The higher the BP, the more the blood flow. The higher the resistance, the lower the blood flow.

What is systolic blood pressure? Diastolic blood pressure? Mean arterial blood pressure?

Systolic pressure is the pressure exerted during ventricular systole ~ 120 mm Hg. Diastolic pressure is the recoil pressure exerted by the aorta ~ 80 mm Hg.

MABP = DBP + 1/3 x [SBP - DBP]

Summarize the factors that affect blood pressure:

Blood pressure depends on cardiac output and resistance.

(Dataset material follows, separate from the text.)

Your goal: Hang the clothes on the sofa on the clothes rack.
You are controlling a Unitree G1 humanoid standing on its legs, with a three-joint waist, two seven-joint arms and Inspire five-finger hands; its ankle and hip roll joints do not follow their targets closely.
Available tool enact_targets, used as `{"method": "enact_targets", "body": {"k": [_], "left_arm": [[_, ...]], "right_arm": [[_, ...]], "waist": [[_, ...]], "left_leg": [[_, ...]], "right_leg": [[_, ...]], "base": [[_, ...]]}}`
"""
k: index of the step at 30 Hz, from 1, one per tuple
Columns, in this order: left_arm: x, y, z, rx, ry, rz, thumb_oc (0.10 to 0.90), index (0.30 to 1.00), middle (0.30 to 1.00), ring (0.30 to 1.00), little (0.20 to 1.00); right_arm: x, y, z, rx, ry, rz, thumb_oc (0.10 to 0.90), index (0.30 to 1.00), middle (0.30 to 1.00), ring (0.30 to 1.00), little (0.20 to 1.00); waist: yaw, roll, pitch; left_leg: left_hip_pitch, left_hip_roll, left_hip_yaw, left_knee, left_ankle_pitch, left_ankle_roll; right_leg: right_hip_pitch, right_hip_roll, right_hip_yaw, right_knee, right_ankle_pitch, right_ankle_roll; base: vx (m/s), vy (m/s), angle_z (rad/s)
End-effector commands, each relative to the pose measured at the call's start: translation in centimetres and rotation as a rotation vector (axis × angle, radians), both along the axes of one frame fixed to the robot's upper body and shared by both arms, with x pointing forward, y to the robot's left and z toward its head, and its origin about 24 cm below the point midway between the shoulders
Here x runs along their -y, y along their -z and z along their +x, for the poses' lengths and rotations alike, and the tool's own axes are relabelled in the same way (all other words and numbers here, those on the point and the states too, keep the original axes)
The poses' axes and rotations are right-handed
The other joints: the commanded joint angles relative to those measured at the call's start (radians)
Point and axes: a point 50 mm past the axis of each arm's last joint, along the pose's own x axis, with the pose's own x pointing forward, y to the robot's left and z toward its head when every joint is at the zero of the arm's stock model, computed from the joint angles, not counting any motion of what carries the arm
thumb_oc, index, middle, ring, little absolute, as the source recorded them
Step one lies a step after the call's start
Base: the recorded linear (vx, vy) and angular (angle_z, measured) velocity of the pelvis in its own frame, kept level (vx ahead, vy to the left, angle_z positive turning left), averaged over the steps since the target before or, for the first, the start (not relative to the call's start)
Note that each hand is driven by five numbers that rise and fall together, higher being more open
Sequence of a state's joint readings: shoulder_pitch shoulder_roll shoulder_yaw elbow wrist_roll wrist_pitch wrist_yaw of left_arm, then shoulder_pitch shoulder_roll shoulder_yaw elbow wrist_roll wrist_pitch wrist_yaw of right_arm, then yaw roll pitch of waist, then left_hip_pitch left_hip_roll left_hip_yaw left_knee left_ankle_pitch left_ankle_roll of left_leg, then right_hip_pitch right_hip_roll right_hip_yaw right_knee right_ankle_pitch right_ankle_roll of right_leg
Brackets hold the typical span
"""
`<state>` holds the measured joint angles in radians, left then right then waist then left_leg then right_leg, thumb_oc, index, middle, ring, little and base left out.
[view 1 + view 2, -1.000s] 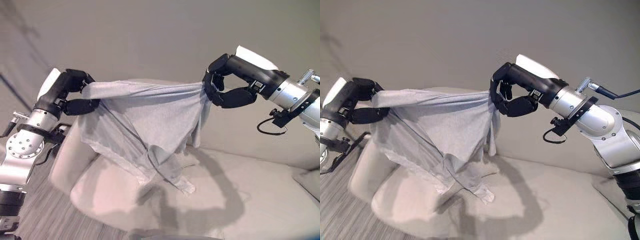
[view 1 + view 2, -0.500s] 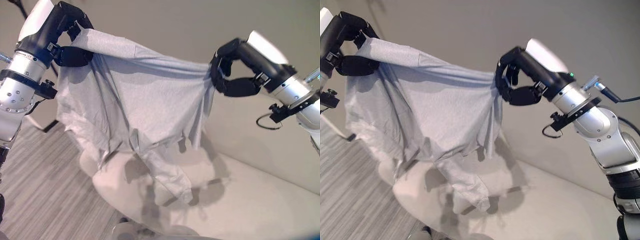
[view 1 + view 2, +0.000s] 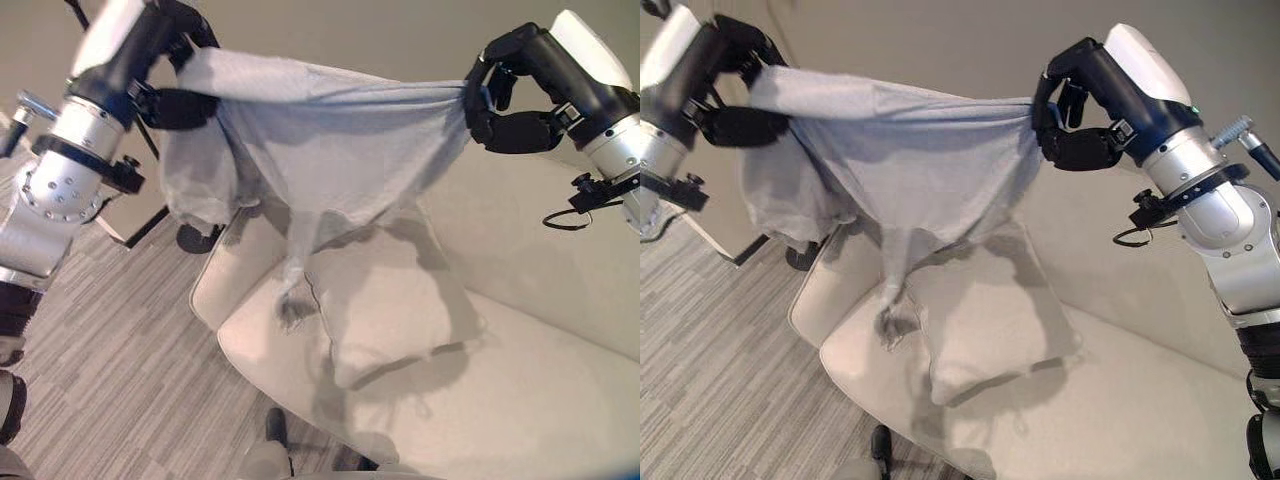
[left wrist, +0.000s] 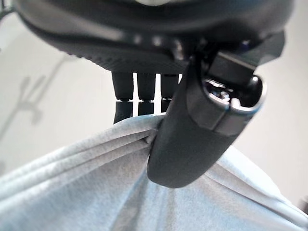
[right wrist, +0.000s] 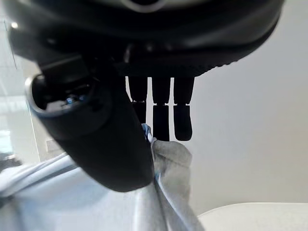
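Note:
A light grey shirt (image 3: 320, 140) hangs stretched in the air between both hands, above the sofa (image 3: 520, 400). My left hand (image 3: 175, 60) pinches its one top corner at the upper left; thumb and fingers are curled on the cloth (image 4: 96, 192). At the upper right my right hand (image 3: 510, 95) pinches the other corner (image 5: 168, 159). The shirt's body sags in the middle, and a sleeve (image 3: 295, 290) dangles down to the sofa's seat edge. A dark foot of a rack (image 3: 190, 238) shows on the floor behind the shirt's left side.
A cream cushion (image 3: 385, 300) lies on the sofa seat under the shirt. The sofa's low arm (image 3: 225, 280) is at its left end. Grey striped carpet (image 3: 120, 340) covers the floor to the left. A plain wall stands behind.
The camera has swung left and the sofa now sits lower right. Both hands keep the shirt stretched; its hanging part has lifted off the cushion, and a rack's foot has come into sight.

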<state>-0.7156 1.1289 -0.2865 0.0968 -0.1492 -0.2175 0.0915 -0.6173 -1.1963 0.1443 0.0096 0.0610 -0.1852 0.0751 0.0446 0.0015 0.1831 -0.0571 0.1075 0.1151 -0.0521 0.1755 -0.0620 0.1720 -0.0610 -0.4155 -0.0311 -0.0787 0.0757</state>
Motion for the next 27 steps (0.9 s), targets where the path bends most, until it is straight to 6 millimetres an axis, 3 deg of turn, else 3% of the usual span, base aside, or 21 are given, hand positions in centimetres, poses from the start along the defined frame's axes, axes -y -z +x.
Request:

Describe the hormonal regulation of blood pressure:

Hormones that regulate blood pressure are:

Renin-angiotensin-aldosterone (RAA) system: Quantity in direct proportion to blood pressure.

Epinephrine and Norepinephrine: Quantity in direct proportion to blood pressure.

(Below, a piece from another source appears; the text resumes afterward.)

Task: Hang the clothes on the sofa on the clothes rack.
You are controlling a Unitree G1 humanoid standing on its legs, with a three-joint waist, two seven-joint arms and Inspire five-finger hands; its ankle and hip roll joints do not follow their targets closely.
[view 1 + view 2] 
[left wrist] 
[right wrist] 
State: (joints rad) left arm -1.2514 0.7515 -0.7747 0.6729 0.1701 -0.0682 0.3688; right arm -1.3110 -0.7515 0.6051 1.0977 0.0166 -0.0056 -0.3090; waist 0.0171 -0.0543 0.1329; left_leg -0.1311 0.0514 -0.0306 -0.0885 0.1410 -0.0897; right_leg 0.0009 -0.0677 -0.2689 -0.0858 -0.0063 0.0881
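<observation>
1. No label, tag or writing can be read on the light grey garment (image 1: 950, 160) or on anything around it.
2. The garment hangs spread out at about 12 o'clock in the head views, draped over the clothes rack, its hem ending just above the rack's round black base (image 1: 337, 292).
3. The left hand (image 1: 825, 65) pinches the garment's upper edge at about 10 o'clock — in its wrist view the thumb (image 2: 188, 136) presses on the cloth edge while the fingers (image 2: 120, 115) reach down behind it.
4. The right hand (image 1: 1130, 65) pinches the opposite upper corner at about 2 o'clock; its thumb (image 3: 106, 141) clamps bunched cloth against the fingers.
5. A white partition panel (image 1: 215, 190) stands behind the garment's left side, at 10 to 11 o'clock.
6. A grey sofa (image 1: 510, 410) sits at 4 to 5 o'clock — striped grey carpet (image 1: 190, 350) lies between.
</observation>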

Antidiuretic hormone (ADH): Quantity in direct proportion to blood pressure.

Atrial nautriuretic peptide (ANP): Quantity in inverse proportion to blood pressure.

Describe the operation of the carotid sinus and aortic reflexes:

Baroreceptors located in the walls of the carotid sinus initiate the carotid sinus reflexes. When blood pressure is higher than normal, baroreceptors become activated and propagate nerve impulses over axons of CN IX to medulla oblongata.

Baroreceptors located in the wall of ascending aorta and arch of aorta initiate the aortic reflex which regulate systemic blood pressure. Impulses reach the brain over the CN X.

What is autoregulation? Explain how it occurs through physical and chemical changes in the blood:

Autoregulation is the automatic adjustment of blood flow and blood volume for an organ or tissue. This is seen during exercise, etc.

What mechanisms , apart from cardiac contraction, act as pumps to boost venous return?

Two other mechanisms are the skeletal muscle pump and the respiratory pump.

Skeletal muscle pump: Venous return in the skeletal muscles is enhanced by the compression and uncompression of the valves due to muscle movement.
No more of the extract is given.